**What you have to do**
Output exactly the first line of the listing and each line after it, through the line that contains "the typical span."; add nothing else.

**Supplied information**
:::
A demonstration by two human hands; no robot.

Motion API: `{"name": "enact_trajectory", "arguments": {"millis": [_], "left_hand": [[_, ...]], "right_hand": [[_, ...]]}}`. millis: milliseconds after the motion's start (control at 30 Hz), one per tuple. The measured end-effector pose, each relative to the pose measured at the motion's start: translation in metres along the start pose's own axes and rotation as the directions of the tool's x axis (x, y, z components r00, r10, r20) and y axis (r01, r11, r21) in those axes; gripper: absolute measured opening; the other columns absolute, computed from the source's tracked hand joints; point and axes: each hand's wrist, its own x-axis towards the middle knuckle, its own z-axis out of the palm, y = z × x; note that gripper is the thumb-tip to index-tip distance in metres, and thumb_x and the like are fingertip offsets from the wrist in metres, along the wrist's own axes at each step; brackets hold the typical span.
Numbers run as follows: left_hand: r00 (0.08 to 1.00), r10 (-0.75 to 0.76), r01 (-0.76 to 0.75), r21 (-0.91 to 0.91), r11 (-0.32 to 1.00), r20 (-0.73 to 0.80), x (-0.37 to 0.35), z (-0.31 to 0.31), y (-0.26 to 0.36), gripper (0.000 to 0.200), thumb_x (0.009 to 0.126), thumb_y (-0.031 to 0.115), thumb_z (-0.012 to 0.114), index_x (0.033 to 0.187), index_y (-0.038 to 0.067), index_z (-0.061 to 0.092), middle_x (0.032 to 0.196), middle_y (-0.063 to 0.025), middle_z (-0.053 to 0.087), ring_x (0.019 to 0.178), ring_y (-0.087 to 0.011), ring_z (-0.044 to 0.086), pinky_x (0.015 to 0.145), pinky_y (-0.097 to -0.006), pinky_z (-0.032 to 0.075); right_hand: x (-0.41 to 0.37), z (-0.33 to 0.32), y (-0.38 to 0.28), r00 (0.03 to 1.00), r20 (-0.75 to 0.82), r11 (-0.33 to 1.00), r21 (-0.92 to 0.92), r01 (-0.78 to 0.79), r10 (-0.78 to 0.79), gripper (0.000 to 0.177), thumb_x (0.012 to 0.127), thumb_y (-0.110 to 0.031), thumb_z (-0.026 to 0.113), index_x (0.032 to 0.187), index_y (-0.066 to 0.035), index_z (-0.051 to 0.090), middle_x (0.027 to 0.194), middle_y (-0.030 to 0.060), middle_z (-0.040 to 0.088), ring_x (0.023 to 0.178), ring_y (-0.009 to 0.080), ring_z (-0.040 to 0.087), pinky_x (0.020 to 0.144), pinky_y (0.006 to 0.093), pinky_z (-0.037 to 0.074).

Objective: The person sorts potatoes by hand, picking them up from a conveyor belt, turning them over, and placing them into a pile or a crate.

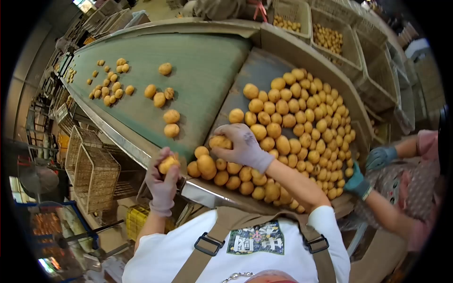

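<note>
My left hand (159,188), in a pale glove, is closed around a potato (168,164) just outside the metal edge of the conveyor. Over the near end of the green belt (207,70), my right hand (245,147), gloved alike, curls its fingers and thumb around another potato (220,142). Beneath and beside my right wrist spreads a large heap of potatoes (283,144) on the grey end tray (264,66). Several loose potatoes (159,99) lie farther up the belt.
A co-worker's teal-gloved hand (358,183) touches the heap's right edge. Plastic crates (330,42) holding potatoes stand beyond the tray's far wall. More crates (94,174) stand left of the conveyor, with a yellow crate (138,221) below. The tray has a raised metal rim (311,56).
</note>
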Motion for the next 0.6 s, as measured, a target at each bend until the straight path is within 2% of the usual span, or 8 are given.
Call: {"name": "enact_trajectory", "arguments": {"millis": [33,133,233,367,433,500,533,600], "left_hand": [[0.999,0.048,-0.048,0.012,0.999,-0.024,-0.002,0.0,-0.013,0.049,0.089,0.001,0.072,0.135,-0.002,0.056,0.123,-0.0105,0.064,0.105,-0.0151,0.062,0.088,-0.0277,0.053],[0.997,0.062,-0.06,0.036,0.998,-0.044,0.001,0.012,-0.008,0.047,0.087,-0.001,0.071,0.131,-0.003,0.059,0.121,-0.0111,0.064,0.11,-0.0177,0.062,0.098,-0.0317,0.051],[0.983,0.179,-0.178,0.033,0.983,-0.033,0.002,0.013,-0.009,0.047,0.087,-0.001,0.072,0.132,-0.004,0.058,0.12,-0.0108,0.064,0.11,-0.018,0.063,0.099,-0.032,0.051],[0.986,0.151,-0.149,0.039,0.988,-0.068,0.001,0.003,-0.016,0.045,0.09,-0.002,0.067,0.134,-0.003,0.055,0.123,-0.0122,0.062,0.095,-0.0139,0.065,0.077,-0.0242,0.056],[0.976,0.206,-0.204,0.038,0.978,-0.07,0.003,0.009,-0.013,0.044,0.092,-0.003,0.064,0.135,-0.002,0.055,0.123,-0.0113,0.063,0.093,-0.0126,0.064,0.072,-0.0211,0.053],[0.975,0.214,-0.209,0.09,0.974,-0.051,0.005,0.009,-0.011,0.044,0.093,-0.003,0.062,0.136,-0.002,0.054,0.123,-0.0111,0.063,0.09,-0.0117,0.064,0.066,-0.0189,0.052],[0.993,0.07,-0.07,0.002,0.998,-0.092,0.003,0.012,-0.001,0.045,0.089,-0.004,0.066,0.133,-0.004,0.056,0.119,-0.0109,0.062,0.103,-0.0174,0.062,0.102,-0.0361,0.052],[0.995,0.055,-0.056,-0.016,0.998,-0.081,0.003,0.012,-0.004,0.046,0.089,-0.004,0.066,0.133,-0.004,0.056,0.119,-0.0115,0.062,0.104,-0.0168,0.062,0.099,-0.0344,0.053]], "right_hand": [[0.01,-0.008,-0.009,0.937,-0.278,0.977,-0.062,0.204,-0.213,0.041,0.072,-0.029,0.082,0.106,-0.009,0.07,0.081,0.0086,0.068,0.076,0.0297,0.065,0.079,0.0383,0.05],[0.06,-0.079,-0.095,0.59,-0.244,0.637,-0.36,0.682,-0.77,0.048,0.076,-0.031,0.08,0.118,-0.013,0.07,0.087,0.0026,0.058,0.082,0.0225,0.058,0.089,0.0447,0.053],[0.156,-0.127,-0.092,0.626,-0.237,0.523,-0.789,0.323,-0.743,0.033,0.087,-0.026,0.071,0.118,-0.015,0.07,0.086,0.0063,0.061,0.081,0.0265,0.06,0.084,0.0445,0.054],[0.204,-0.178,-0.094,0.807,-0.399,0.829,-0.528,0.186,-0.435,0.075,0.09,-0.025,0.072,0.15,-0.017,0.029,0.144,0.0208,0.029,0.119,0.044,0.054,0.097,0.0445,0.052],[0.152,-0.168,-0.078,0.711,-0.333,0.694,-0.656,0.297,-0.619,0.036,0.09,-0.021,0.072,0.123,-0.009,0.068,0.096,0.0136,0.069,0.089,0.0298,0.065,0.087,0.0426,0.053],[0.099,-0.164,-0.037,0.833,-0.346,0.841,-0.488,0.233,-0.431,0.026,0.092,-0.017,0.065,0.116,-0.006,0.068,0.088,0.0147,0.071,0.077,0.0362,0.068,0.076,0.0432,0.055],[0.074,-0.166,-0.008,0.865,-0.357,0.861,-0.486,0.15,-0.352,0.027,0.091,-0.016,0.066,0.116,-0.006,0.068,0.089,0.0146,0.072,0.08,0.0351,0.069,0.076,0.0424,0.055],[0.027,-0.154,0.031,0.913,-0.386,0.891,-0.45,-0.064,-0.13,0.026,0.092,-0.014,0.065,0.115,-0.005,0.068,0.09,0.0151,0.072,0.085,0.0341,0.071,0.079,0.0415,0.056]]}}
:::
**Task result**
A demonstration by two human hands; no robot.

Motion API: `{"name": "enact_trajectory", "arguments": {"millis": [_], "left_hand": [[_, ...]], "right_hand": [[_, ...]]}}`. millis: milliseconds after the motion's start (control at 30 Hz), one per tuple. The measured end-effector pose, each relative to the pose measured at the motion's start: translation in metres along the start pose's own axes and rotation as the directions of the tool's x axis (x, y, z components r00, r10, r20) and y axis (r01, r11, r21) in those axes; gripper: absolute measured opening; the other columns absolute, computed from the source's tracked hand joints; point and axes: each hand's wrist, its own x-axis towards the middle knuckle, its own z-axis out of the palm, y = z × x; note that gripper is the thumb-tip to index-tip distance in metres, and thumb_x and the like are fingertip offsets from the wrist in metres, along the wrist's own axes at each step; brackets hold the typical span.

The answer has been given, and the exercise is complete.